Pourquoi a-t-on du mal à maintenir son poids, une fois avoir bataillé pour perdre quelques kilos ? C’est à cette question qu’ont tenté de répondre les chercheurs de l’Anschutz Medical Campus de l’Université du Colorado (États-Unis). Et selon eux, l’équilibre 70 % alimentation 30 % sport serait erroné. À travers des recherches, publiées dans le numéro mars du journal Obesity et relayées sur le site de la faculté le 29 mars, ils ont en effet découvert que le secret pour conserver sa ligne ne se cache pas dans l’assiette… mais bien dans le sport !

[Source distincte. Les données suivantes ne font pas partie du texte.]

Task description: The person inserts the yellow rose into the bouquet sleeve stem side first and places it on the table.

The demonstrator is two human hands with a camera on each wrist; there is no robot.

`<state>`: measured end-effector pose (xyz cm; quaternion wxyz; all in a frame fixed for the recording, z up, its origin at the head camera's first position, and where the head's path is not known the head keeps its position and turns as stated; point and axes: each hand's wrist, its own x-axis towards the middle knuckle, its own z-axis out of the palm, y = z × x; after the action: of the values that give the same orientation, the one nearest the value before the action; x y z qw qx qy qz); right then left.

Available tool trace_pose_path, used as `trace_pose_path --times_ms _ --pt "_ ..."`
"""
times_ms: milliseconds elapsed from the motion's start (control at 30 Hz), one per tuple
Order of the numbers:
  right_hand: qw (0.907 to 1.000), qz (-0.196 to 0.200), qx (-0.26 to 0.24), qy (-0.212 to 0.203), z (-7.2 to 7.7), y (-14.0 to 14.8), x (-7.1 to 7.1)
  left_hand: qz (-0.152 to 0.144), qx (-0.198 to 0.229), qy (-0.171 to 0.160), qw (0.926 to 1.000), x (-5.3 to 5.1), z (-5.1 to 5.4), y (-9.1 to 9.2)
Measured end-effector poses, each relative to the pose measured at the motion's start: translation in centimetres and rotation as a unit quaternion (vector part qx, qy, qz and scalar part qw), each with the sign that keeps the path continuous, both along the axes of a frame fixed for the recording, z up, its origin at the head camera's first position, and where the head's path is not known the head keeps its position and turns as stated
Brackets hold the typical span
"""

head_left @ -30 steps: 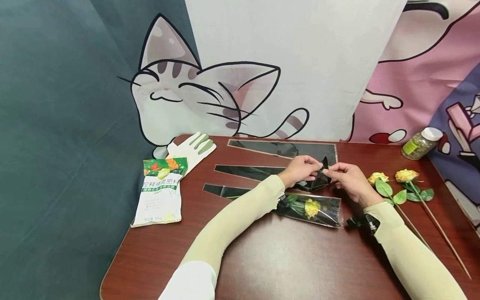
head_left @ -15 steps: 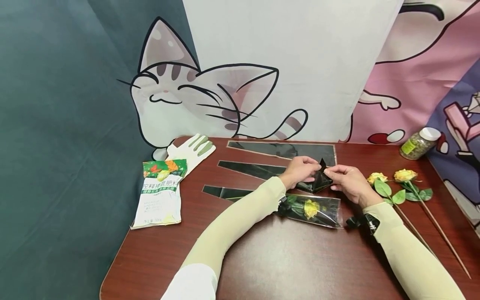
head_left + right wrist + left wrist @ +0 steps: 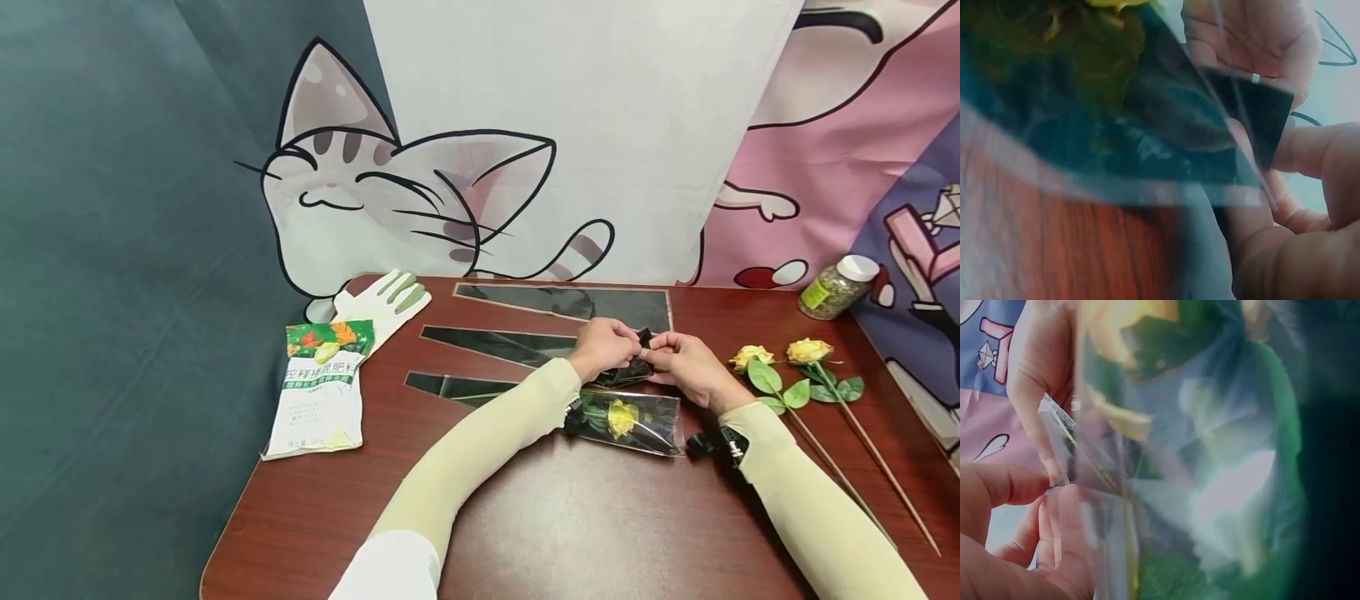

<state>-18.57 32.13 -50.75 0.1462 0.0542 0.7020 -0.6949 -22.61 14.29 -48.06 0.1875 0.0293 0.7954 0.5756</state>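
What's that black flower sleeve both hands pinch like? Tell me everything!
This black flower sleeve looks shiny and thin, like plastic film, with pale edging. It lies on the brown table between two similar sleeves, narrow end pointing left. The left hand and right hand pinch its wide end, where a piece sticks up. Part is hidden.

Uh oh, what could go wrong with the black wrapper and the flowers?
The left grip and right grip pinch the end of the middle black wrapper, so its thin film might crumple or tear. The left forearm crosses the wrapped yellow rose's wrapper and could bump it. The right forearm sits near a loose rose's stem and may roll it.
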Motion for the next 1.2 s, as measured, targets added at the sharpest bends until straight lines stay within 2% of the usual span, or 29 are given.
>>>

Pour parvenir à cette conclusion, deux groupes de personnes ont été formés. D’un côté, le groupe contrôle qui tentait de maintenir un poids corporel normal après une perte de kilos (les participants pesaient 68 kg en moyenne). De l’autre, des individus en surpoids ou obèses (ils pesaient 96,6 kg en moyenne).

UN ÉQUILIBRE ÉNERGÉTIQUE

Les chercheurs ont déterminé avec précision la dépense et l’absorption d’énergie des volontaires à l’aide d’une méthode se basant sur les analyses d’urine. Ils ont également mesuré leur taux métabolique au repos, afin de comprendre dans quelle mesure la dépense énergétique quotidienne totale provenait du corps en inactivité ou d’une activité physique.

Ils ont finalement réalisé que les personnes qui ont été capables de maintenir un poids réduit de 13,6 kg ou plus pendant un an, consommaient le même nombre quotidien de calories que participants en surpoids ou obèses. Mais elles comptaient sur l’activité physique pour conserver un équilibre énergétique, et non sur des restrictions de l’apport alimentaire.

L’activité physique contribuerait ainsi davantage à maintenir une perte de poids qu’un régime. « Prouver qu’un groupe de personnes qui maintiennent leur perte de poids avec succès pratiquent une activité physique intense pour éviter de reprendre du poids − plutôt que de restreindre de façon chronique leur apport énergétique − constitue un pas en avant pour clarifier la relation entre l’exercice et le maintien de la perte de poids », déclare la PhD Danielle Ostendorf, qui a participé à l’enquête.